3 – Breves comentários sobre possíveis inconstitucionalidades contidas nas leis municipais que instituíram a COSIP no âmbito dos municípios brasileiros
Como foi visto, inúmeras são as inconstitucionalidades contidas na E.C. nº 39/02.
Nossos governantes municipais, porém, não exitaram em sancionar, já no apagar das luzes do exercício de 2002, as suas respectivas leis municipais instituidoras do tributo, sob a justificativa de que estariam se adequando ao recém criado art. 149-A da Constituição Federal.
Partindo para o campo da mera abstração, ousamos dizer que muitas dessas leis sofrem de inafastáveis vícios de inconstitucionalidade formal e material, haja vista afrontarem diversos princípios e garantias fundamentais preconizados em nossa Carta Magna. Vejamos:
a)Inconstitucionalidade formal reflexa
Todas as leis municipais que instituíram a COSIP, têm por base o art. 149-A da Constituição da República, que, como vimos, é formalmente inconstitucional. Logo, em detrimento do que dispõe a teoria dos frutos da árvore envenenada, há que se considerar padecedor do mesmo vício, todas as normas infraconstitucionais baseadas em dispositivo enxertado de forma viciosa no texto da Carta Magna.
b) afronta velada ao princípio da anterioridade tributária
Vejamos o que preceitua o art. 150, III, b, da Constituição da República:
"Art. 150. Sem prejuízo de outras garantias asseguradas ao contribuinte, é vedado à União, aos Estados, ao Distrito Federal e aos Municípios:
(...)
III – cobrar tributos:
(...)
b) no mesmo exercício financeiro em que haja sido publicada a lei que os instituiu ou aumentou;" (grifos nossos)
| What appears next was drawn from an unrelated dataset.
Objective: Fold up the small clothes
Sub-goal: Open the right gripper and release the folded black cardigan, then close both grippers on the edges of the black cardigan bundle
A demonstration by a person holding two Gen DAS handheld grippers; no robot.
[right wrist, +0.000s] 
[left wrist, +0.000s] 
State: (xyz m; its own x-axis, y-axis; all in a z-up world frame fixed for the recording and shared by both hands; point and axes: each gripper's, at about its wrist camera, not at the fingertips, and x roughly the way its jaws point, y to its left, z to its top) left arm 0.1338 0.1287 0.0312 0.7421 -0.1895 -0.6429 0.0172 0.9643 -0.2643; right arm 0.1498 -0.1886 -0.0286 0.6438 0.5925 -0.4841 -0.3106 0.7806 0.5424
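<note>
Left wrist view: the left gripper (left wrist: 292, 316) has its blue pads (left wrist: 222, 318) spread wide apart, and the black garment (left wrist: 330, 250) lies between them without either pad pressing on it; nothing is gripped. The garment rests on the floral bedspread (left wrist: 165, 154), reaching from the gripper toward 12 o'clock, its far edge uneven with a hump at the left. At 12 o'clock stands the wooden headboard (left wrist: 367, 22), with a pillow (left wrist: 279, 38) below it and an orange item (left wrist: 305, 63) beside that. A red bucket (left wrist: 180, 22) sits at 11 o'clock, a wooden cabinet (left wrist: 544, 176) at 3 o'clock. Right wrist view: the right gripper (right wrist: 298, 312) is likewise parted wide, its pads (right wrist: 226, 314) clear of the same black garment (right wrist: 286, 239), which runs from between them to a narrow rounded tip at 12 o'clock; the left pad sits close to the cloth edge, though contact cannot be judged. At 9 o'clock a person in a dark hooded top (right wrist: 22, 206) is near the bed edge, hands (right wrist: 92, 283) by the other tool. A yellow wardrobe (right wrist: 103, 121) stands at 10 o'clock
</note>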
Efetuando-se uma interpretação literal do referido dispositivo constitucional, poderíamos chegar à conclusão de que um determinado tributo, para ser cobrado pela municipalidade, teria somente que ser instituído antes do término do exercício anterior, através de lei. Essa, sem sombra de dúvida, é a interpretação dada pelos municípios brasileiros, a fim de defenderem a constitucionalidade de suas leis municipais, sancionadas nos últimos dias do ano de 2002.
Todavia, não podemos concordar com tal entendimento. Segundo a melhor doutrina, a interpretação literal do art. 150, III, b não é adequada para trazer à tona as verdadeiras razões que motivaram a criação do mencionado princípio constitucional de proteção ao contribuinte, pelo Poder Constituinte Originário.
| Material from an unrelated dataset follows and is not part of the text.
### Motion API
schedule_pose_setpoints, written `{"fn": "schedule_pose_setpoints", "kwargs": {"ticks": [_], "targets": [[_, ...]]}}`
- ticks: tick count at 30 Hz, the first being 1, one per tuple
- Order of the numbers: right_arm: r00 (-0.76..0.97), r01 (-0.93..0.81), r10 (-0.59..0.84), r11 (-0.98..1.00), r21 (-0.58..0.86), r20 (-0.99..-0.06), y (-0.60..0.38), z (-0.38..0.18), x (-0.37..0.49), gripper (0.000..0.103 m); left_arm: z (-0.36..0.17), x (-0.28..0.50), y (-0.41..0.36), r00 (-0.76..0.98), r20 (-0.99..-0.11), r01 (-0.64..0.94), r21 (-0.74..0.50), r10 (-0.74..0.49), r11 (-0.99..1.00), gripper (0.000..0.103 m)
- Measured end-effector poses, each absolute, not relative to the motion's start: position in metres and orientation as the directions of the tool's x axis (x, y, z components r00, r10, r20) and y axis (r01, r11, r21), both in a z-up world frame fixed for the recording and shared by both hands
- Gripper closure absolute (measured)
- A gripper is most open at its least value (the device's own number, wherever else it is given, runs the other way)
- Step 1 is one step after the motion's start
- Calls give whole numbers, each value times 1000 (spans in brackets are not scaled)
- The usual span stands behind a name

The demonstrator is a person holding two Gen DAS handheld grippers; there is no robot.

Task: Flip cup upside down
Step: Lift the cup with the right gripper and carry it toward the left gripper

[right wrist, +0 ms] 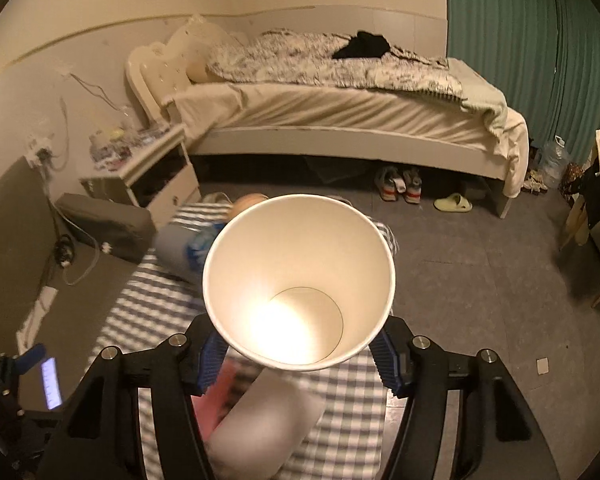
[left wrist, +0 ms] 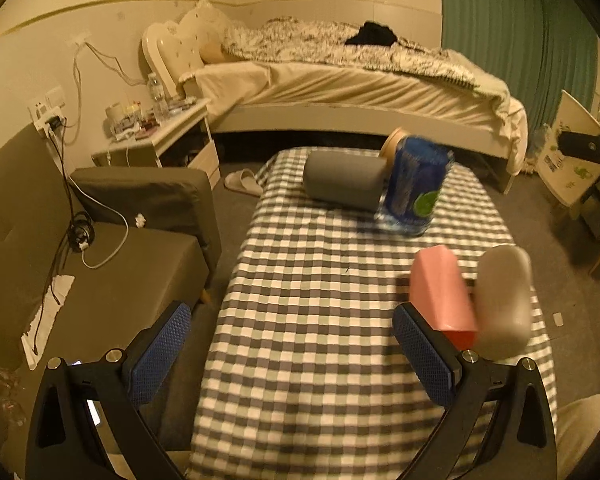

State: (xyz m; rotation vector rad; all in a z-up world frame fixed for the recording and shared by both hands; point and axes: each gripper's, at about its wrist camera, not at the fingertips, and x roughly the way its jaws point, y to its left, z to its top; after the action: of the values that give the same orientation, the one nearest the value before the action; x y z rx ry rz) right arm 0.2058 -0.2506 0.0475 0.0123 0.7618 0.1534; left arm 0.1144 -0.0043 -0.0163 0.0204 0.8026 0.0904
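Observation:
My right gripper [right wrist: 298, 356] is shut on a white paper cup [right wrist: 300, 276]. The cup is held above the checked table, its open mouth turned toward the camera so I look into the bottom. Blue pads [right wrist: 388, 360] press its lower wall on both sides. My left gripper [left wrist: 292, 348] is open and empty above the near part of the checked tablecloth [left wrist: 300, 280]. The held cup does not show in the left wrist view.
On the table lie a grey cylinder [left wrist: 344, 180], a blue printed container [left wrist: 416, 184], a pink box [left wrist: 440, 292] and a blurred pale rounded object [left wrist: 504, 300]. A dark sofa [left wrist: 100, 256] stands left, a bed [left wrist: 340, 80] behind, and a nightstand [left wrist: 160, 136].

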Motion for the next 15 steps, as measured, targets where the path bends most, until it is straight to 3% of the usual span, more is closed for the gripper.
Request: {"fn": "schedule_pose_setpoints", "kwargs": {"ticks": [7, 15], "targets": [[701, -178, 179, 981, 73, -691, -231, 78, 114, 42, 2, 66, 1, 726, -682, -71, 57, 91, 996, 0], [523, -252, 235, 961, 115, -820, -195, 22, 25, 42, -22, 26, 15, 700, -707, -91, 50, 100, 995, 0]]}}
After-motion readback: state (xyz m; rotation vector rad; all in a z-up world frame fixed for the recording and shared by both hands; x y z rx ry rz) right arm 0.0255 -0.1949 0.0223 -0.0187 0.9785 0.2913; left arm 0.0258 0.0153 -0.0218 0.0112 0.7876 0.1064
Conforme leciona EDUARDO MANEIRA [18], o princípio da anterioridade tributária tem como um de seus corolários, outro princípio, denominado "princípio da não – surpresa", que visa a proteção do contribuinte contra eventuais surpresas, a serem eventualmente perpetradas por qualquer um dos entes federativos.
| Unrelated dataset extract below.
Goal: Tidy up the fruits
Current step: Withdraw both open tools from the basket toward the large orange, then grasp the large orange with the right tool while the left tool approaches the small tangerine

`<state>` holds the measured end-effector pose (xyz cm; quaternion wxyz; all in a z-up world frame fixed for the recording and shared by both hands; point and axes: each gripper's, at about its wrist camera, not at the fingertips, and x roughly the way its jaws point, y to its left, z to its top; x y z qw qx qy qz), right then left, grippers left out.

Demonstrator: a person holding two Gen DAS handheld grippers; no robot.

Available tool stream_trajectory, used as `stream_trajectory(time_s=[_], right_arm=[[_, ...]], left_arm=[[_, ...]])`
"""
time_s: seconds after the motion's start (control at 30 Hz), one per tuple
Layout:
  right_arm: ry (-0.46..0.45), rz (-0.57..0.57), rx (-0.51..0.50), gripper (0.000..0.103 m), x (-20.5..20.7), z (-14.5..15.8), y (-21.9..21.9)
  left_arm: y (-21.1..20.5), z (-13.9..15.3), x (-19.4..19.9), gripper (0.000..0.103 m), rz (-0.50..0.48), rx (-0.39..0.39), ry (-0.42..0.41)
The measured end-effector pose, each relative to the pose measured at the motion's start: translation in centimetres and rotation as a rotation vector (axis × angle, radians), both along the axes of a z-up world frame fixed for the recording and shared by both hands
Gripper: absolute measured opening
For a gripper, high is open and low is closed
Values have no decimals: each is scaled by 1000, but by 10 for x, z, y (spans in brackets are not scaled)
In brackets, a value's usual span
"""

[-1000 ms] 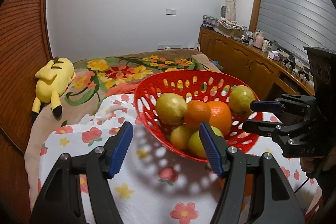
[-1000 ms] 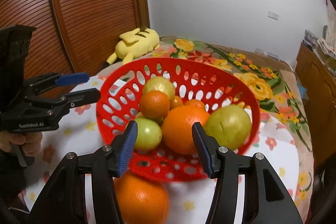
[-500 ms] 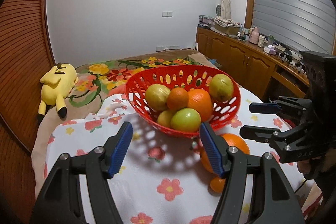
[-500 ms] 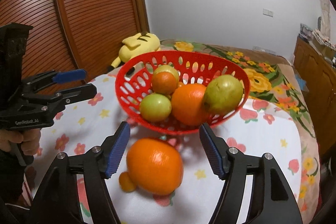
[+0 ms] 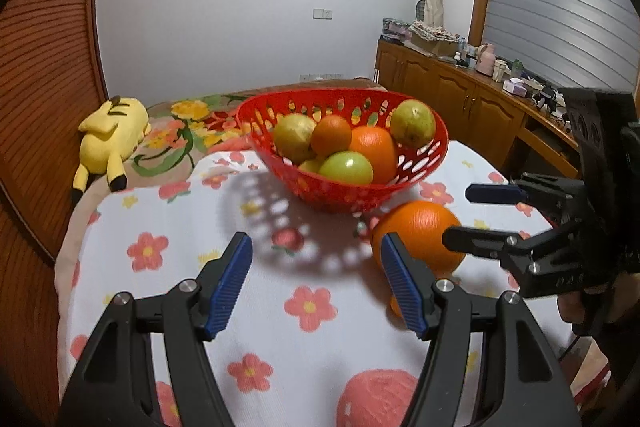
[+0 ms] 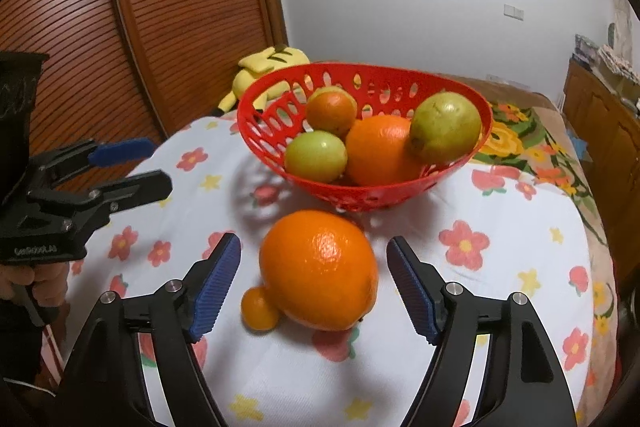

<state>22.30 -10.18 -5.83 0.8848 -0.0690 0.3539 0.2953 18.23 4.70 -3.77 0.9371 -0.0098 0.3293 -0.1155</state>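
Note:
A red slotted basket (image 5: 436, 151) (image 6: 372, 193) stands on the flowered cloth and holds several oranges and green fruits. A large orange (image 6: 318, 269) (image 5: 416, 231) and a small orange (image 6: 259, 313) lie on the cloth in front of it. My right gripper (image 6: 314, 285) is open and empty, its fingers on either side of the large orange without touching it. It shows at the right of the left wrist view (image 5: 472, 215). My left gripper (image 5: 316, 287) is open and empty over bare cloth, left of the large orange. It shows at the left of the right wrist view (image 6: 132, 167).
A yellow plush toy (image 5: 110, 135) (image 6: 268, 67) lies on the bed behind the table. Wooden slatted doors (image 6: 120, 27) stand at the left. A wooden cabinet (image 5: 460, 103) with small items runs along the right wall. The cloth-covered table (image 5: 180, 227) drops off at its left edge.
Both grippers have pulled back and lower from the basket. The large orange and the small one have come into view between the right gripper's fingers.

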Motion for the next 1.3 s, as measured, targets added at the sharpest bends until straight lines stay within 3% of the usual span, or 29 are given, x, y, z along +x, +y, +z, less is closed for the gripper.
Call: stream_trajectory(time_s=[0.9,1.3], right_arm=[[68,15,-111,87,27,-39,29],[97,35,-69,86,29,-42,23]], left_arm=[[1,-28,-13,67,14,-9,66],[-18,-35,-9,67,-19,-22,107]])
São mais do que pertinentes os comentários de LUCIANO AMARO [19] sobre o tema. Vejamos:
"Esmaeceu-se, no princípio da anterioridade, o fundamento do velho princípio da anualidade. As preocupações não mais se concentram no emparelhamento de despesas e receitas no orçamento; o que se enfatiza é a proteção do contribuinte contra a surpresa de alterações tributárias ao longo do exercício, o que afetaria o planejamento de suas atividades. À vista do princípio da anterioridade, sabe-se, ao início de cada exercício, quais as regras que irão vigorar ao longo do período". (grifos nossos)
É incontestável o fato de que milhões de contribuintes brasileiros foram tomados de surpresa, com a instituição de um novo tributo nos últimos dias do exercício financeiro de 2002, tendo a exigência do referido tributo, sido prevista para o primeiro dia do exercício seguinte, ou seja, 01 de janeiro de 2003!
Com base nesse entendimento, podemos dizer que todas as leis municipais editadas entre 19/12/2002 (data da aprovação da E.C. 39/02) e 31/12/2002, são inconstitucionais, por afrontarem, de forma velada, o princípio da anterioridade tributária.
c) afronta ao princípio da igualdade e isonomia tributária
Três possíveis ofensas podem ser identificadas, em ralação às leis instituidoras da COSIP, em face ao princípio constitucional da igualdade e isonomia tributária:
Primeira Ofensa:
No momento em que uma norma tributária municipal restringe o sujeito passivo da obrigação aos consumidores de energia elétrica ela viola pela primeira vez o princípio da isonomia tributária, uma vez que cria um discrímen injustificado entre os beneficiários do serviço de iluminação pública, que usufruem de forma igualitária de um serviço público universal, independentemente da condição de serem ou não consumidores de energia elétrica.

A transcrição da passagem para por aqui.